For users who just want to generate a few HTML or PDF from a notebook, that export functionality is already there in jupyterlab out of the box. That is not a usecase.

For the slightly more advanced use cases, RMarkdown/knitr/weave/etc. have proven it is well within a low-tech users capacity to edit a simple .md file for generating content.

What is the alternative?

Consider the following (without any roundtrip ipynb!):

I think the way forward here to to start building a one-to-one specification table of all required features with an emphasis on adopting as much of an existing markup as possible (i.e. Rmarkdown or IPyPublish mixed approach).

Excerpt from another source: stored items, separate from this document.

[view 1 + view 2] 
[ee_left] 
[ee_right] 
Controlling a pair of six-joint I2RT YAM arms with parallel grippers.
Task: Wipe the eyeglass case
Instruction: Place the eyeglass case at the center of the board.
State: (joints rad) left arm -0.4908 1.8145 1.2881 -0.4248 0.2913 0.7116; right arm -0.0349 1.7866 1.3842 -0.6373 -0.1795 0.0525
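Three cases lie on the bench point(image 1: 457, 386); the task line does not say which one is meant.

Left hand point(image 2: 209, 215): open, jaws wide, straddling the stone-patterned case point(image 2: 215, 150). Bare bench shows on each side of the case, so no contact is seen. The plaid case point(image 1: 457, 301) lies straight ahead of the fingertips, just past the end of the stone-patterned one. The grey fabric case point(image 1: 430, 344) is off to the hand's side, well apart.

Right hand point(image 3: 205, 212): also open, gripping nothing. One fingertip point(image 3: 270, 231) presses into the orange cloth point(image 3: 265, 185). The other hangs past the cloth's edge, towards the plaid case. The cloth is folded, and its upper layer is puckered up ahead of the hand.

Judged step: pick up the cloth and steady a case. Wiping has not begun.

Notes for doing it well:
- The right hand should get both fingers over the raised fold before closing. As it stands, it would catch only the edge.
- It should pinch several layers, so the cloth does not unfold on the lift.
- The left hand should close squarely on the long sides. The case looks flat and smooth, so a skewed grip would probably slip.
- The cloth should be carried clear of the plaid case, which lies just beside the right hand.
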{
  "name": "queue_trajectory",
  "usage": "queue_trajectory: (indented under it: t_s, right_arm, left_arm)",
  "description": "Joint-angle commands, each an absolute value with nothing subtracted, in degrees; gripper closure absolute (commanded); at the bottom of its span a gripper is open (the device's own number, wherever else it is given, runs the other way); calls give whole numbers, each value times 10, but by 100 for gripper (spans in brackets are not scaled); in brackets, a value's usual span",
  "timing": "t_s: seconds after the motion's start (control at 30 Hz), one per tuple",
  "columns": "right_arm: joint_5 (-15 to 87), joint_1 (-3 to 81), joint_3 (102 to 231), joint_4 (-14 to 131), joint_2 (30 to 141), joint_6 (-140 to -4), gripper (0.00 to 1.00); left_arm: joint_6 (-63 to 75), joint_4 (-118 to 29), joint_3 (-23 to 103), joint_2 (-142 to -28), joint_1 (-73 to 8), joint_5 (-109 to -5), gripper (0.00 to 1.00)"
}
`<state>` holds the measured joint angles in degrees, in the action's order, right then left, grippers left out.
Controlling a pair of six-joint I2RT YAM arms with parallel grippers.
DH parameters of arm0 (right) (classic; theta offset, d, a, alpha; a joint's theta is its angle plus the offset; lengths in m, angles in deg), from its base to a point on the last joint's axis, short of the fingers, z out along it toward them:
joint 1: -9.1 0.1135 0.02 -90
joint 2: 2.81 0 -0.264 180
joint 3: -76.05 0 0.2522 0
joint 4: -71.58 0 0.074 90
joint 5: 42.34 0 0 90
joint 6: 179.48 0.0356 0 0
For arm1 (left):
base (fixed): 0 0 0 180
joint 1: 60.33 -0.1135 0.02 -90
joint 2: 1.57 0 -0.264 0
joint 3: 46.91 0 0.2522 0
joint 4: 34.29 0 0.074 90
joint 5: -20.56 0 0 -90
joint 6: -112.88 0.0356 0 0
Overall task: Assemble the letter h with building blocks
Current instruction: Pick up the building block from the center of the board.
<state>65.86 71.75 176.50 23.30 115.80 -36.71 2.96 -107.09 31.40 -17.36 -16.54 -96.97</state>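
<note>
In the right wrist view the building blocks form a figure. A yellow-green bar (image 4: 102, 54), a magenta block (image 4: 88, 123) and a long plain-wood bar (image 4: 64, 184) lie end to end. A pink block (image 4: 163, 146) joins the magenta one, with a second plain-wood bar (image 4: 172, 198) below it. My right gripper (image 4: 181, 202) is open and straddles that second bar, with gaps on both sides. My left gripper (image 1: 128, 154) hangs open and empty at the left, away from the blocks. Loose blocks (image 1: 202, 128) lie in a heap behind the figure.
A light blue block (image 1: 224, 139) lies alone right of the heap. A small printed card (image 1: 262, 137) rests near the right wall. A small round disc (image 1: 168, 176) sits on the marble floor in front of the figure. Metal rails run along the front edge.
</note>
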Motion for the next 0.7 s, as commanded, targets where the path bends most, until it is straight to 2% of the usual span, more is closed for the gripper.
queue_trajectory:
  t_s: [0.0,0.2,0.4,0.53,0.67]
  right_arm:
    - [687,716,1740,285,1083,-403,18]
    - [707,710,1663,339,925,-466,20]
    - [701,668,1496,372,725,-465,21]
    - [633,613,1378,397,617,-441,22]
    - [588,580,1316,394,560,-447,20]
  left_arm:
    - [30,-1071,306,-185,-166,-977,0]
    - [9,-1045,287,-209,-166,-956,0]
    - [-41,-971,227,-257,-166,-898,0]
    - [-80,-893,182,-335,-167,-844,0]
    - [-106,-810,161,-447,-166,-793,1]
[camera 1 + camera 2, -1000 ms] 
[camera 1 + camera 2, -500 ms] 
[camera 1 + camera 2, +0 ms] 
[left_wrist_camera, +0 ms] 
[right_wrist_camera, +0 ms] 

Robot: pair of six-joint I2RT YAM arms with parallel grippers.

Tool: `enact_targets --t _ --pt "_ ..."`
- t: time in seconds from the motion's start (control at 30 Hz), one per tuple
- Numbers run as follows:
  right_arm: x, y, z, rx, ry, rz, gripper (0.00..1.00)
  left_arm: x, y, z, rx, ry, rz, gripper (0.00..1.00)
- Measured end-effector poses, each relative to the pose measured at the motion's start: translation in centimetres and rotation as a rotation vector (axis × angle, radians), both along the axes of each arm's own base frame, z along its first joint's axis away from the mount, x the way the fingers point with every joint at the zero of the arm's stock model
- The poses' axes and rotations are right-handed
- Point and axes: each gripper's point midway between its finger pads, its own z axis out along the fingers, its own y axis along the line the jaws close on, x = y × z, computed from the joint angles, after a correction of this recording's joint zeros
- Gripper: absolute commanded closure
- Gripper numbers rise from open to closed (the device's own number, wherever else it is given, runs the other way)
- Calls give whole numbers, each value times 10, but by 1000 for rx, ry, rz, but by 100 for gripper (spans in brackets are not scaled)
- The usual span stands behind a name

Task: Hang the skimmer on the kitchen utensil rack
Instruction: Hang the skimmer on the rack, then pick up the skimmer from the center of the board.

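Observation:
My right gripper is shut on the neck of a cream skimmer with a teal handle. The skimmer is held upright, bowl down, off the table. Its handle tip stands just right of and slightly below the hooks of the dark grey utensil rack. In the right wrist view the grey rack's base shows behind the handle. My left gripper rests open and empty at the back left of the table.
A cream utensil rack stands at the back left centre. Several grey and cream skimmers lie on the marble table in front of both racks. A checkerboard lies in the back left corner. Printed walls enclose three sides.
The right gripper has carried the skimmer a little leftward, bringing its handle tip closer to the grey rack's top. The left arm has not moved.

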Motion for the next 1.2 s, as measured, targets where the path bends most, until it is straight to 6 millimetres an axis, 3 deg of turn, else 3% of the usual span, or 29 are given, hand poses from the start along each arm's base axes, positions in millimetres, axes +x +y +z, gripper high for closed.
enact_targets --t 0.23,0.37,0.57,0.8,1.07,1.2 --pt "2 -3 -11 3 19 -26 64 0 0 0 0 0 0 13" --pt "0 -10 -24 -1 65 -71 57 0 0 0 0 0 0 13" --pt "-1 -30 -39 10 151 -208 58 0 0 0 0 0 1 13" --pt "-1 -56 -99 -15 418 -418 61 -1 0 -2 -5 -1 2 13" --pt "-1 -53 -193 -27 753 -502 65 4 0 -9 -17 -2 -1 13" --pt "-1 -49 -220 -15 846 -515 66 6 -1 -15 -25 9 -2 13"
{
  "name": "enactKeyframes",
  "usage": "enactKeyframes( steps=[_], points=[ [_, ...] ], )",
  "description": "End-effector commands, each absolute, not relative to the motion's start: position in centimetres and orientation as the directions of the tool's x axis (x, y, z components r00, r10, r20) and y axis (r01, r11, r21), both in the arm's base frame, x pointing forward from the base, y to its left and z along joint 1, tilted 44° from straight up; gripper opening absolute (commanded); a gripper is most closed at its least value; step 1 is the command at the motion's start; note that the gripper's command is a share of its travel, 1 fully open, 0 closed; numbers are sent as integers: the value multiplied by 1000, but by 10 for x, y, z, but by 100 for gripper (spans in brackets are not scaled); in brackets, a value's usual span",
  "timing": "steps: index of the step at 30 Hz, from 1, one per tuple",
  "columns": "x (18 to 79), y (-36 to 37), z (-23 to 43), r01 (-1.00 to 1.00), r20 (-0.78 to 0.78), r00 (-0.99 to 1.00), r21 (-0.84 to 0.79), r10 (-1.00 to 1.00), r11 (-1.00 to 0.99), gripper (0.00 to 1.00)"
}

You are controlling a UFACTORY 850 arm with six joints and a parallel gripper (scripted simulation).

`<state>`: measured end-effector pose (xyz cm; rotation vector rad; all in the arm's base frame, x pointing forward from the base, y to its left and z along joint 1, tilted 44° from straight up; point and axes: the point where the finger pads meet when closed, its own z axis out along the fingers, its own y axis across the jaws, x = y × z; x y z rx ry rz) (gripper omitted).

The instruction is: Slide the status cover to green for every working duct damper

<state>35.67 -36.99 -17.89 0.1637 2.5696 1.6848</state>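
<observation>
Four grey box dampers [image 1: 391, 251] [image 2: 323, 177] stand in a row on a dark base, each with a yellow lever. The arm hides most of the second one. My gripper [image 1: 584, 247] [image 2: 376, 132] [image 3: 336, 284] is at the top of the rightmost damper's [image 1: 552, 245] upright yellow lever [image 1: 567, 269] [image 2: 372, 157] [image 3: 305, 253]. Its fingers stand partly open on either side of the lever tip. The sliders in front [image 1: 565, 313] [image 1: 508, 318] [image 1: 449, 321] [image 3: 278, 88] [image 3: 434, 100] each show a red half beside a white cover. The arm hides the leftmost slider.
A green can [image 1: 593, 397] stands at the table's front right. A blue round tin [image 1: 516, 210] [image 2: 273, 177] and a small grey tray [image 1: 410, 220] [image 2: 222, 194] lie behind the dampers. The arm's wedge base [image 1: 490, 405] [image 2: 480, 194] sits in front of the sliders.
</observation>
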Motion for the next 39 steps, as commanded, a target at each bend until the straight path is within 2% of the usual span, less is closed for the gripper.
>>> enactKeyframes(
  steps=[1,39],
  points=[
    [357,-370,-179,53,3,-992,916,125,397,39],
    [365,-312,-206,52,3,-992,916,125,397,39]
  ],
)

Completely agree. I will post a strawman approach later. But one approach is to follow the Juila specifications as much as possible which is already as consistent with R/knitr as possible. In particular

These seem to be consistent with RMarkdown as possible (especially in the code chunking options) but there is a lot missing in RMarkdown for multi-page references/etc.

This is my last unsolicited comment

Unless you ask me for direct advice, this is my last comment on this topic. Happy to discuss the details on slack or review docs if you wish.

But my suggestion is to specify the features you need, and the markdown variations that you wish to use. If you start thinking about ipynb as an intermediate format or bidirectional ipynb as being an essential feature, it will distort your design choices very easly.